Work required: Please give the listing underneath again, exactly as shown.

Provided data:
-- Opening Marker --
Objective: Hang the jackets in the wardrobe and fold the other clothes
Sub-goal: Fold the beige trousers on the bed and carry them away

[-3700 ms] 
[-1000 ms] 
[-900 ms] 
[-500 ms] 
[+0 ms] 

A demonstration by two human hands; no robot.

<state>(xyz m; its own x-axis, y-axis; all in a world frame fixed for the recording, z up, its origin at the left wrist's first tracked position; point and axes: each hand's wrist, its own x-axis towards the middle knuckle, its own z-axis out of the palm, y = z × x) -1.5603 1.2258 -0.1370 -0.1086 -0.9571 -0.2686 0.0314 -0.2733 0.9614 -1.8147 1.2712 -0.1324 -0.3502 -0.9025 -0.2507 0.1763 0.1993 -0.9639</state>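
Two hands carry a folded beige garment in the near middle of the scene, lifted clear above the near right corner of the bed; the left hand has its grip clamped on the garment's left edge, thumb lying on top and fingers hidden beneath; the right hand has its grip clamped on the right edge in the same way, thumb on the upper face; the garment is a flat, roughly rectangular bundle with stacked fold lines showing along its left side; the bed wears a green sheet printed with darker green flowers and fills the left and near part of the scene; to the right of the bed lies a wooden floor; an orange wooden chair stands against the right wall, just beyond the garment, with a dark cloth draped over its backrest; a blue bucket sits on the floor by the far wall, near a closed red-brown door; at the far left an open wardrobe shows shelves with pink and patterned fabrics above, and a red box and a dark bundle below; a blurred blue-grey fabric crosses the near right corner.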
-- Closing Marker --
Output:
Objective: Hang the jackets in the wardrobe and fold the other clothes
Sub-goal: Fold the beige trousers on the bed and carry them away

[-3700 ms] 
[-1000 ms] 
[-900 ms] 
[-500 ms] 
[+0 ms] 

A demonstration by two human hands; no robot.

<state>(xyz m; its own x-axis, y-axis; all in a world frame fixed for the recording, z up, its origin at the left wrist's first tracked position; point and axes: each hand's wrist, its own x-axis towards the middle knuckle, its own z-axis out of the palm, y = z × x) -1.5603 1.2258 -0.1370 -0.1086 -0.9571 -0.2686 0.0314 -0.2733 0.9614 -1.8147 1.2712 -0.1324 -0.3502 -0.9025 -0.2507 0.1763 0.1993 -0.9639</state>
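Two hands carry a folded beige garment in the near middle of the scene, lifted clear above the near right corner of the bed; the left hand has its grip clamped on the garment's left edge, thumb lying on top and fingers hidden beneath; the right hand has its grip clamped on the right edge in the same way, thumb on the upper face; the garment is a flat, roughly rectangular bundle with stacked fold lines showing along its left side; the bed wears a green sheet printed with darker green flowers and fills the left and near part of the scene; to the right of the bed lies a wooden floor; an orange wooden chair stands against the right wall, just beyond the garment, with a dark cloth draped over its backrest; a blue bucket sits on the floor by the far wall, near a closed red-brown door; at the far left an open wardrobe shows shelves with pink and patterned fabrics above, and a red box and a dark bundle below; a blurred blue-grey fabric crosses the near right corner.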

This output completes the exercise.